**What you are asked to do:** Transcribe the whole listing below. Pictures do not go in the copy.
==============================
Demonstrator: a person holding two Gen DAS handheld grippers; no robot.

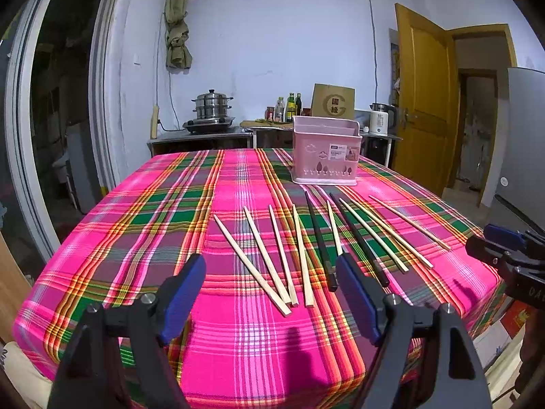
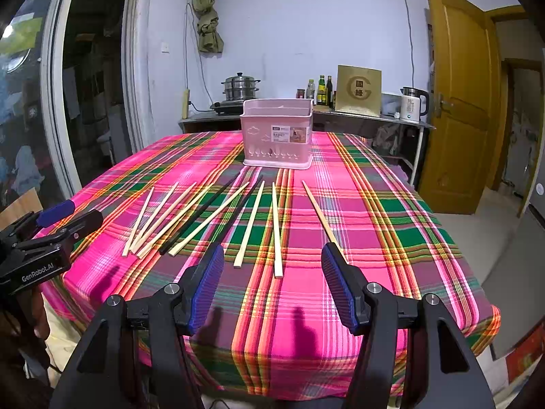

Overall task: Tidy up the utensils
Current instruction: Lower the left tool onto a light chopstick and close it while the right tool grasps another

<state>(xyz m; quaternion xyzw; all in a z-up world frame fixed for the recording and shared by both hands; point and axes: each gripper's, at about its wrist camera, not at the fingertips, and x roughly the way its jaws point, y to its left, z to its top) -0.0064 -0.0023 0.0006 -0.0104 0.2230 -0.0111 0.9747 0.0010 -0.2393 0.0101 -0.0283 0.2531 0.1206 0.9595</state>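
Jaws apart; pink basket (image 2: 276, 136) behind chopsticks (image 2: 277, 228)

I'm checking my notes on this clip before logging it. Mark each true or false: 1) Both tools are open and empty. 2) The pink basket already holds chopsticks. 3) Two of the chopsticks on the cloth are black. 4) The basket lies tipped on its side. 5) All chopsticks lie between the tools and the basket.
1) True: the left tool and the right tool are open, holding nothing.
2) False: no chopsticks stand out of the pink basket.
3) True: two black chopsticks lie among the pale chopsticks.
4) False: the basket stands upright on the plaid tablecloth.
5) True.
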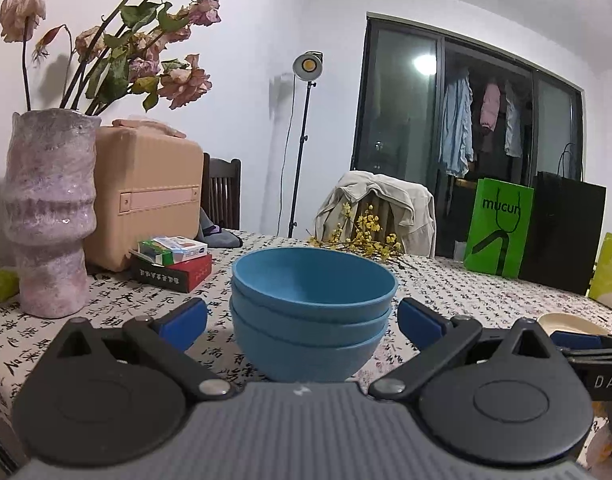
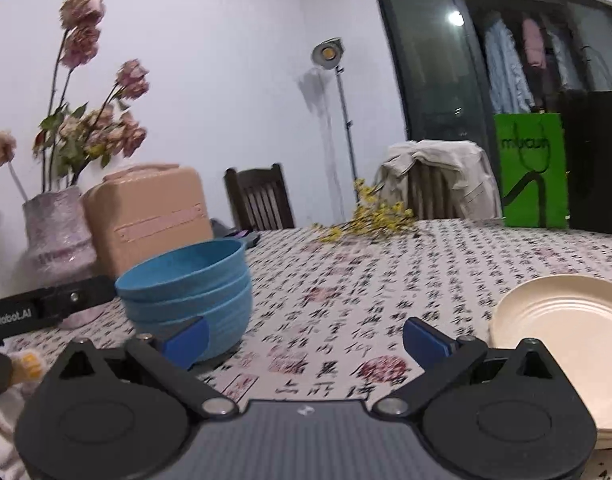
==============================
**Your response:**
Demonstrator: a person holding two Gen DAS handheld grippers; no robot.


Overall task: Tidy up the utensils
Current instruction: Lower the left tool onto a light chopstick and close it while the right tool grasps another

<state>(xyz m; quaternion xyzw; all in a z-up world frame fixed for the recording and shared by both hands; point and axes: each gripper's, at about its wrist camera, not at the fingertips, and x roughly the way its jaws point, y to its left, z to its top) -0.0064 -0.0023 0.0006 -0.0104 0.2230 -0.0111 0.9747 0.0010 -0.2393 0.0101 -0.0283 0.2531 0.1206 0.9595</state>
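Jaws apart; pink basket (image 2: 276, 136) behind chopsticks (image 2: 277, 228)

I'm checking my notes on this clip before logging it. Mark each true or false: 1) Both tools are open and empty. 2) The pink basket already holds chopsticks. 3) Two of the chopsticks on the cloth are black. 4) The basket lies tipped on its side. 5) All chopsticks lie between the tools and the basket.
1) True: the left tool and the right tool are open, holding nothing.
2) False: no chopsticks stand out of the pink basket.
3) True: two black chopsticks lie among the pale chopsticks.
4) False: the basket stands upright on the plaid tablecloth.
5) True.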

Nothing else remains for the exercise.